• WHAT IS NEEDED
When you reach the line containing "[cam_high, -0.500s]" in the entries below, begin reproducing lines exactly, and stop once the line containing "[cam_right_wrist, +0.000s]" is done.

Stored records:
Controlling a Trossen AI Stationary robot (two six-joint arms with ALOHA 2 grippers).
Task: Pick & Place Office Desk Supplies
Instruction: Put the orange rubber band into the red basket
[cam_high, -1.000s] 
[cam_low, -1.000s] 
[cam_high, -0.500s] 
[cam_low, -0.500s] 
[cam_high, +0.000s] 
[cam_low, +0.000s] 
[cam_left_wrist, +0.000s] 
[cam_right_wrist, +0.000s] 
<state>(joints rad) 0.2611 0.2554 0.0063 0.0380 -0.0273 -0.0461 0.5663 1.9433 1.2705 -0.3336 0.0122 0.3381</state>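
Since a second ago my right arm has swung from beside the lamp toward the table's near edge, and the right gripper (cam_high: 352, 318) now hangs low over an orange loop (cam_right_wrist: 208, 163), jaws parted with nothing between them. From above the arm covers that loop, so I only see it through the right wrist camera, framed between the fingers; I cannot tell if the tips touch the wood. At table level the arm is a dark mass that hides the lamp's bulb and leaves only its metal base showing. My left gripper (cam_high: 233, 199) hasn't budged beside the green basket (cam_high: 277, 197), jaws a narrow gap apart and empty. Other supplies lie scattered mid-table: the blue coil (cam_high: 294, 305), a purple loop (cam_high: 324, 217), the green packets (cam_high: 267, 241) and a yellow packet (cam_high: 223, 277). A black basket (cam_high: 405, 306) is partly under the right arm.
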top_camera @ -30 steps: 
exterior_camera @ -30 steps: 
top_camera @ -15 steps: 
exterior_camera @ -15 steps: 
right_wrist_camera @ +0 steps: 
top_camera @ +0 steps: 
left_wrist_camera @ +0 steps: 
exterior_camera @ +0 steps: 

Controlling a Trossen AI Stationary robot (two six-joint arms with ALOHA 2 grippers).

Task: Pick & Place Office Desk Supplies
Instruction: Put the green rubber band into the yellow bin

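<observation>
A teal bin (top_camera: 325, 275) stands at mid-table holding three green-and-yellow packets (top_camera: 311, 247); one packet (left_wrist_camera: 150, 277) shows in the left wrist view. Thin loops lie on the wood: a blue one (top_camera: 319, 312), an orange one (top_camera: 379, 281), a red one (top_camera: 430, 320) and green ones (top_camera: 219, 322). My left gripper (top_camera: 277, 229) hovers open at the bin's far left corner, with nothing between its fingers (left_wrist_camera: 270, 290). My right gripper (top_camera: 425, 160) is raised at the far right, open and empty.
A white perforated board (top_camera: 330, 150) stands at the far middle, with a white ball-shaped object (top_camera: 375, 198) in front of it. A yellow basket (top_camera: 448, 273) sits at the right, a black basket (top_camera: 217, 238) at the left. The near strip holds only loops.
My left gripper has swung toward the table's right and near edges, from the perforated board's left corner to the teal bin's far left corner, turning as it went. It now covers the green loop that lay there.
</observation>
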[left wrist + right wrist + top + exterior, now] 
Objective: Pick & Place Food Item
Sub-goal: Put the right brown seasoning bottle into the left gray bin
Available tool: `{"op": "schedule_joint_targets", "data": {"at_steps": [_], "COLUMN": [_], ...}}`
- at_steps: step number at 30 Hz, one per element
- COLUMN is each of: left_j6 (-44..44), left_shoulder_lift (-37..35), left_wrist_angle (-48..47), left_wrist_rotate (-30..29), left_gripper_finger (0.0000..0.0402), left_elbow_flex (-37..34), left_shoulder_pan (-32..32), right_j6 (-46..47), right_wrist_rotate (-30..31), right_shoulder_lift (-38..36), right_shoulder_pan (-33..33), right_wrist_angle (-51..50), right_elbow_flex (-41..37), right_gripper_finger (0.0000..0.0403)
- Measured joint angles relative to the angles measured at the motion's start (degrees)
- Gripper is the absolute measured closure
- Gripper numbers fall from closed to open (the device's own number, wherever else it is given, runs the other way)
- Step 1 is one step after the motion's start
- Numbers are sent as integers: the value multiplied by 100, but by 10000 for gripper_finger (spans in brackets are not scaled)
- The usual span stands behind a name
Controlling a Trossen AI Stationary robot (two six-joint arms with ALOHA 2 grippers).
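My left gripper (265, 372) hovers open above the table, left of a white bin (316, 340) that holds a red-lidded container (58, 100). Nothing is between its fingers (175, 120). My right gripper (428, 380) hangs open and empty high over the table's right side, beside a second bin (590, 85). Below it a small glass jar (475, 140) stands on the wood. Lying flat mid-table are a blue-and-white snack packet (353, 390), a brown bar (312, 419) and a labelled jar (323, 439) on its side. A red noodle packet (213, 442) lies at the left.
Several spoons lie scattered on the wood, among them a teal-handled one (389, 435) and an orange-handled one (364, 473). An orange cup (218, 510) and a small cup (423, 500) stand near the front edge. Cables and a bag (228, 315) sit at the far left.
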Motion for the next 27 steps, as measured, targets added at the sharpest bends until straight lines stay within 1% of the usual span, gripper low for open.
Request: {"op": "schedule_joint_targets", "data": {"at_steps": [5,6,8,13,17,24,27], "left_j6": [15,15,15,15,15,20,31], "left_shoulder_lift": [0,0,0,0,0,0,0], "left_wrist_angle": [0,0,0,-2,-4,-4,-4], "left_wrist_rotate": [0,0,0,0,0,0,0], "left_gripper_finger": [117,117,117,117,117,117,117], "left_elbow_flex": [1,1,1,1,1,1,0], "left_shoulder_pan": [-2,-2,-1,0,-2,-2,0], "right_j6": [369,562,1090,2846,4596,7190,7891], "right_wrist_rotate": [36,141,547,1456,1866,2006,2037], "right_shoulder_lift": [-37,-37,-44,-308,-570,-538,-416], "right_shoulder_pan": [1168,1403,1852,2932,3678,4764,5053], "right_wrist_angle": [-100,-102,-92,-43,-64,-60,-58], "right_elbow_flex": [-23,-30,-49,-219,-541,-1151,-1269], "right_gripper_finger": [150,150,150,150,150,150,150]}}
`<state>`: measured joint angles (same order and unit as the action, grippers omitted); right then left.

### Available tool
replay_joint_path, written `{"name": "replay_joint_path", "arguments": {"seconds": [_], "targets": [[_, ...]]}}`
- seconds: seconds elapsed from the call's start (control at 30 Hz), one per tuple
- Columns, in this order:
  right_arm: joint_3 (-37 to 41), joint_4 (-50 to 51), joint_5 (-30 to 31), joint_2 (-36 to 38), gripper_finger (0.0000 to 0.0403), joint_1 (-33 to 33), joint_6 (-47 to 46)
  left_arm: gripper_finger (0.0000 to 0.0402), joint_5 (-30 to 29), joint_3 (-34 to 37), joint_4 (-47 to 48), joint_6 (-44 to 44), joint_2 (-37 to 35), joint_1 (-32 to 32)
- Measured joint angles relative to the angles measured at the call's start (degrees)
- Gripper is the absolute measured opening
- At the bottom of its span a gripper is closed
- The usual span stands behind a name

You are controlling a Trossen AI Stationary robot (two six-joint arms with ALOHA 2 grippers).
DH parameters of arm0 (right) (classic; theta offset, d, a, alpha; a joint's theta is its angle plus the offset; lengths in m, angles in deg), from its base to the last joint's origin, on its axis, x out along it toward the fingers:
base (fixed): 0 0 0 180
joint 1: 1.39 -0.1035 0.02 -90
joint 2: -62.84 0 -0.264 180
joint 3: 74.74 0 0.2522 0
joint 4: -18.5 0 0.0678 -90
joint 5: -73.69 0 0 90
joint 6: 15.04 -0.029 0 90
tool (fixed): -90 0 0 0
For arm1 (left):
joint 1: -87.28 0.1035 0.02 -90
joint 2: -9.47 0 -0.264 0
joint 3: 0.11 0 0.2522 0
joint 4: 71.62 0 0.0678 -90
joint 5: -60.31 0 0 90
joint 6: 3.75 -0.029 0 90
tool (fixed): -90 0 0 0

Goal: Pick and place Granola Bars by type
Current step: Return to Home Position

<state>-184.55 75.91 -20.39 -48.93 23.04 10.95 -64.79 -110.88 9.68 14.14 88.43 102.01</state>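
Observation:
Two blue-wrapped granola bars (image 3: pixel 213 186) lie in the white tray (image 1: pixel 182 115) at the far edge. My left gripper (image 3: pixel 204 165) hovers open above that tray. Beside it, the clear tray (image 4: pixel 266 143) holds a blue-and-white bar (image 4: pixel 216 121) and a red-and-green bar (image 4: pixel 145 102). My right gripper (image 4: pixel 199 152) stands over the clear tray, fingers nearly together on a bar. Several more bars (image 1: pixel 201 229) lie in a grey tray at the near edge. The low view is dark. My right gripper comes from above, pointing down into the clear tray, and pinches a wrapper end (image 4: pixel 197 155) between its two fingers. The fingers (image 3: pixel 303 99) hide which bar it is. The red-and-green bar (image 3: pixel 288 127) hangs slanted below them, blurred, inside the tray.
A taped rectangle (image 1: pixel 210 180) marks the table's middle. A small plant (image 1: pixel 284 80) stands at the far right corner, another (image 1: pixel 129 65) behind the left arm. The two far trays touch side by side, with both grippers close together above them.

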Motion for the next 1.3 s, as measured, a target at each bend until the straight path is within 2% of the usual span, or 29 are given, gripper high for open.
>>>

• OUTPUT OF THE EXERCISE
[cam_high, -0.500s] 
[cam_low, -0.500s] 
[cam_high, +0.000s] 
[cam_low, +0.000s] 
[cam_left_wrist, +0.000s] 
[cam_right_wrist, +0.000s] 

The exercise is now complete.